I honestly don't know where to promote my music. Beatport? Nah.

[SC]https://soundcloud.com/helloimdavidhaha/nudes-startnewgame[/SC]

The synths are supposed to be guitars but I experimented with some vsts and then this happened. 

Let me know what you think! Thanks buddies!


----------



## M3CHK1LLA (May 20, 2015)

not metal, but not a bad little tune either...

reminds me of super nintendo music...which is a good thing.


----------



## TonyFlyingSquirrel (May 20, 2015)

Synthpop, or other Synth genre's are a guilty fetish of mine. Couldn't help it after getting hooked on 70's RUSH & ELP & then the early 80's Brit Synth Pop that made MTV popular like TALK TALK, Human League, Howard Jones, Kraftwerk & such.

That being said, I take my synth side of my musicianship very seriously, and am a big analog nut, having owned 2 Alpha Juno 2's, a Juno 106, and and old MC-500 sequencer 20+ years ago, now my "go to" is my Arturia V Collection.

This is a very well arranged, executed, produced piece of music. I love that low rumble bass part you have going, contrasted with the vintage video game types of sounds.

Very cool stuff!


----------



## HelloImDavidHaha (May 20, 2015)

Thanks for the feedback!
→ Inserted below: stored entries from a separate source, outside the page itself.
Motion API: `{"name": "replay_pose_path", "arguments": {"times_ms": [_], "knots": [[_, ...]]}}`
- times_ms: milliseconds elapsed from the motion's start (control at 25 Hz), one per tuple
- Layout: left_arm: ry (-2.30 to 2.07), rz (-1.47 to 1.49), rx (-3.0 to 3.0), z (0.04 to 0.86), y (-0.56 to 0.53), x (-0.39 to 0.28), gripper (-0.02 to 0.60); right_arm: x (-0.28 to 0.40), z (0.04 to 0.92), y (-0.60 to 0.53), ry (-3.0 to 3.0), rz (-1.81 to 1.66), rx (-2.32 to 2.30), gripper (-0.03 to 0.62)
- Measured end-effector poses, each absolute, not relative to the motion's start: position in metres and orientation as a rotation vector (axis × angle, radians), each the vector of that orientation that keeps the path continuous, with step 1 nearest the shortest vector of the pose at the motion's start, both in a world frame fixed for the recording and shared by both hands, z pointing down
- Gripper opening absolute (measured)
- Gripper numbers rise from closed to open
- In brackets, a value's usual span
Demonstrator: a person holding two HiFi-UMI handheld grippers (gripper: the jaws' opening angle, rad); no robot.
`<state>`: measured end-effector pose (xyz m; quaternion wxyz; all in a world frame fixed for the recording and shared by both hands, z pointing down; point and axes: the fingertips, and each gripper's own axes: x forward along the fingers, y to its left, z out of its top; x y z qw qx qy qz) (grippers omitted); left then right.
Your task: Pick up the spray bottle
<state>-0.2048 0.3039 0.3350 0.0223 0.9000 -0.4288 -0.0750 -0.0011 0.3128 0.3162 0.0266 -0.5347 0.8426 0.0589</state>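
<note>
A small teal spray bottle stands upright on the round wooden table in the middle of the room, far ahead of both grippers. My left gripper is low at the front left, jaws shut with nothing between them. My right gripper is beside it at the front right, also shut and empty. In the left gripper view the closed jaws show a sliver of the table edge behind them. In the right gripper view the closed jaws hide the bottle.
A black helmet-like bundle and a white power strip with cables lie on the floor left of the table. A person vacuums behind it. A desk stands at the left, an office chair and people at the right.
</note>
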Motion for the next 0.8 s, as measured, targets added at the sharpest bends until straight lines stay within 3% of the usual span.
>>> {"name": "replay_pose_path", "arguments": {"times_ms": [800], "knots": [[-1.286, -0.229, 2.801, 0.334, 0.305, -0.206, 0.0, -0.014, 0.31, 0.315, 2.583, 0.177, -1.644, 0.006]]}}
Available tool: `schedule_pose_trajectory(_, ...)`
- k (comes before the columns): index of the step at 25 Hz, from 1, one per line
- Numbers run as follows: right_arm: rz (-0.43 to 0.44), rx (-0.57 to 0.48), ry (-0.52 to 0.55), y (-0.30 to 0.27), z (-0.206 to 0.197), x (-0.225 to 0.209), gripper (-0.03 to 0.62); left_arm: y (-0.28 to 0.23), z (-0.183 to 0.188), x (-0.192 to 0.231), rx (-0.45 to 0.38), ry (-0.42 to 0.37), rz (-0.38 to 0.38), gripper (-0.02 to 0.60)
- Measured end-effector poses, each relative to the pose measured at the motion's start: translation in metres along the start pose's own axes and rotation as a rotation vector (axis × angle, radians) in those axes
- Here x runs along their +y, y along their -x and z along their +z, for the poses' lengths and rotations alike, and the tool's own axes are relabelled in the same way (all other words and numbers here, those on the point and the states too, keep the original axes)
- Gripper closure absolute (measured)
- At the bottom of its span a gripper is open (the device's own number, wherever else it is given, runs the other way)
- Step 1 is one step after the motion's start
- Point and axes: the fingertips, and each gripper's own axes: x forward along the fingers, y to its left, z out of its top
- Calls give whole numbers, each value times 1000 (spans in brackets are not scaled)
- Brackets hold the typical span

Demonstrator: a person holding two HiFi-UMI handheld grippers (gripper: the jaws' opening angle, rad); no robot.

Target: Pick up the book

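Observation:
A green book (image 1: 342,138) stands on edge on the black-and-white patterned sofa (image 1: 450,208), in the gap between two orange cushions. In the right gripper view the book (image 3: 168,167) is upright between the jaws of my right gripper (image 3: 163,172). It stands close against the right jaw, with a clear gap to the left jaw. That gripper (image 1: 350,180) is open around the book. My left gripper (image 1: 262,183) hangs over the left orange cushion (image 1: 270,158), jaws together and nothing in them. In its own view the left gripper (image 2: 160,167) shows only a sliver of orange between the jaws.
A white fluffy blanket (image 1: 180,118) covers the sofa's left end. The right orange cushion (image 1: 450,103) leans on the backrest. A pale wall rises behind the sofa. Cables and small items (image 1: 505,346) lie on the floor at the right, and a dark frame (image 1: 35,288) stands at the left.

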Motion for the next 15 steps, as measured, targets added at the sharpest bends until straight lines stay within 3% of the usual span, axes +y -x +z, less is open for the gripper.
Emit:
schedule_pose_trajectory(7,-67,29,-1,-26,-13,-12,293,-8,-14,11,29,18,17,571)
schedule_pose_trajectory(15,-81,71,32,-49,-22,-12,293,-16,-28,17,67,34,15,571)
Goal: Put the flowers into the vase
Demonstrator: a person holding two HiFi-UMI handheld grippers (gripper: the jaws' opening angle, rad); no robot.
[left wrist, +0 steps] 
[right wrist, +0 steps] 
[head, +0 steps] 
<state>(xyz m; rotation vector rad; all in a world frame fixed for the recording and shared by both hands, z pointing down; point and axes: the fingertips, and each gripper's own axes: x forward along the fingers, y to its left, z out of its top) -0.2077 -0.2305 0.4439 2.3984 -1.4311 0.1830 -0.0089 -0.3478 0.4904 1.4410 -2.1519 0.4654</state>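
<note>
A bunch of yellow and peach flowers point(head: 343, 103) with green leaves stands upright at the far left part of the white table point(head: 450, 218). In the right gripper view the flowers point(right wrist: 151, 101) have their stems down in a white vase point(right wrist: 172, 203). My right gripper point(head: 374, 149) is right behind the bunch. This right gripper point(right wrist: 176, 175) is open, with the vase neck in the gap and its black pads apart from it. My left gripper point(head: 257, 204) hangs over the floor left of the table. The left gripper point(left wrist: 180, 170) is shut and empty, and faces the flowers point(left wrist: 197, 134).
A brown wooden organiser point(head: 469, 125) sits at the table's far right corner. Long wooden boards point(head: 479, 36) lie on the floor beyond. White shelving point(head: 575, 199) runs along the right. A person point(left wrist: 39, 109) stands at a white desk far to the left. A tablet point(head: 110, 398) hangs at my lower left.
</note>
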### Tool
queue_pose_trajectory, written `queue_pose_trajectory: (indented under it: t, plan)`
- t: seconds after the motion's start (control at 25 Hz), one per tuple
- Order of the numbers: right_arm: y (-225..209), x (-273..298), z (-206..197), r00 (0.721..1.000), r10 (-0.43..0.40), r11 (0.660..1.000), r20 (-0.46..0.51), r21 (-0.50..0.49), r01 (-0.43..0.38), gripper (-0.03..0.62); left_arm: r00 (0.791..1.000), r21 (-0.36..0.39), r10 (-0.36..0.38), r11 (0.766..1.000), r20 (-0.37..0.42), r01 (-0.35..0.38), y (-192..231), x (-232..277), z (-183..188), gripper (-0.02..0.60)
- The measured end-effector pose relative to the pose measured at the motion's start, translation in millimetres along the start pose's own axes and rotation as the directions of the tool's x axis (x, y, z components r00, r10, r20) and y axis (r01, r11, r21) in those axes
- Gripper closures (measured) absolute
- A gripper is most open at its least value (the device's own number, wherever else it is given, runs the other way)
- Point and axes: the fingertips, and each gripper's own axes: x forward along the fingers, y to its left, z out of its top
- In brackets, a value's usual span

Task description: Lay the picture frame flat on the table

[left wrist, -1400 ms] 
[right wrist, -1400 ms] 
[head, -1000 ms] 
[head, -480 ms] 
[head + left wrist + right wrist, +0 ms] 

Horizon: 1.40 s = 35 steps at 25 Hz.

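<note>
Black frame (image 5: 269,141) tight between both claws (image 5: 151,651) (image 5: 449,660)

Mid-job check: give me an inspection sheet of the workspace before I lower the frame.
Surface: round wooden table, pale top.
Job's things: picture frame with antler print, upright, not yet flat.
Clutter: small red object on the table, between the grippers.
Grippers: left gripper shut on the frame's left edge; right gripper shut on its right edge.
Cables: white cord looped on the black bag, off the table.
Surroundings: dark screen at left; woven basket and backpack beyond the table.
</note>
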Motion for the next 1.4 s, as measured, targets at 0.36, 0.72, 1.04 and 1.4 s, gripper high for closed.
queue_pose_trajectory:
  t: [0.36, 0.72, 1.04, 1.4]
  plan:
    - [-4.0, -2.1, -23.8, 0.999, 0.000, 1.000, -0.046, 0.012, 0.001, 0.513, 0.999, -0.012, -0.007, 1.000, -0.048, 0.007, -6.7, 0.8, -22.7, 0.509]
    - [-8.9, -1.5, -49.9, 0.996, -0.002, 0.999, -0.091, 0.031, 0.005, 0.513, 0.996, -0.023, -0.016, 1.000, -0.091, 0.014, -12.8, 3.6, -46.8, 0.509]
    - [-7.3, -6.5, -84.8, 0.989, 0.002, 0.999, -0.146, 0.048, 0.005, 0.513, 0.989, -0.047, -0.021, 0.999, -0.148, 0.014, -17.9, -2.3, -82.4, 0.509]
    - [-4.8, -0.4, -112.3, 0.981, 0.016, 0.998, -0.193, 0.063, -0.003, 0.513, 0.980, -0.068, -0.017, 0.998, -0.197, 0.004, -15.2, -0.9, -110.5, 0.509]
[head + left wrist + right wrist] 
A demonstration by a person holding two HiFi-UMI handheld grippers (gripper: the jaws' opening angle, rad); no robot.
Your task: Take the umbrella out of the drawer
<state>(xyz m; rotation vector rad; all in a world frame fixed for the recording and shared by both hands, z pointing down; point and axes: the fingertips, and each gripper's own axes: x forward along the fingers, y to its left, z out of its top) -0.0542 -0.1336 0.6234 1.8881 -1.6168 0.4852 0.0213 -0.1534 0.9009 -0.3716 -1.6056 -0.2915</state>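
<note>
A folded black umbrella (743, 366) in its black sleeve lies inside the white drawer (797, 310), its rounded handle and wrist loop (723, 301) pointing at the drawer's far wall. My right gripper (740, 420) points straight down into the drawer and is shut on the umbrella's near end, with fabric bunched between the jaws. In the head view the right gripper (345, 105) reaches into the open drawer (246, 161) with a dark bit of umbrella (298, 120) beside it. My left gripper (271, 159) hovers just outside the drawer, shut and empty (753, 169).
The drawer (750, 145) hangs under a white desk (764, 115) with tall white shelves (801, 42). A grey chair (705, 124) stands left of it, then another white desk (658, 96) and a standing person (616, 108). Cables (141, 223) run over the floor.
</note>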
Really appreciate it!


----------



## petersenb9 (May 23, 2015)

I love metal, but sometimes tunes like this is really refreshing. I think it is great.


----------



## myrtorp (May 30, 2015)

Really good man! Listened to it a bunch of times now


----------



## MattThePenguin (May 30, 2015)

At first I thought it was to quiet! 

"but... but how am I supposed to jam to this??1110010"

Little did I know, that build up/drum fill.... awesome work man. Makes me want to.... clean.


----------



## HelloImDavidHaha (Jun 4, 2015)

Haha thanks! Glad you guys enjoy it!


----------



## wespaul (Jun 4, 2015)

Sounds like chiptune stuff, like the soundtrack to the game Scott Pilgrim vs The World. Really good stuff man, I like it a lot!


----------



## Slink (Jun 5, 2015)

This is good!

Real musicians don't limit themselves to one genre.


----------



## geekusa (Jun 8, 2015)

Wow this is really awesome! Love me some synthy poppy stuff. Great job!!


----------



## ChubbyEwok (Jun 8, 2015)

This is awesome dude! Great job, would love to hear more!


----------



## Dusty Chalk (Jun 9, 2015)

Slink said:


> Real musicians don't limit themselves to one genre.


QFT

Or, as I like to say it -- as with all my favourite artists, they refuse to stay bound within their chosen genre. (First said about Skinny Puppy.)


----------



## geekusa (Apr 7, 2016)

This is still sicker than hell.


----------



## bostjan (Apr 8, 2016)

It actually sounds pretty metal to me. I like it.


----------



## High Plains Drifter (Apr 8, 2016)

Felt like I had been shrunk-down and was tripping inside a Mario Bros upright arcade game. 

Kinda metal/ very synth... very cool.


----------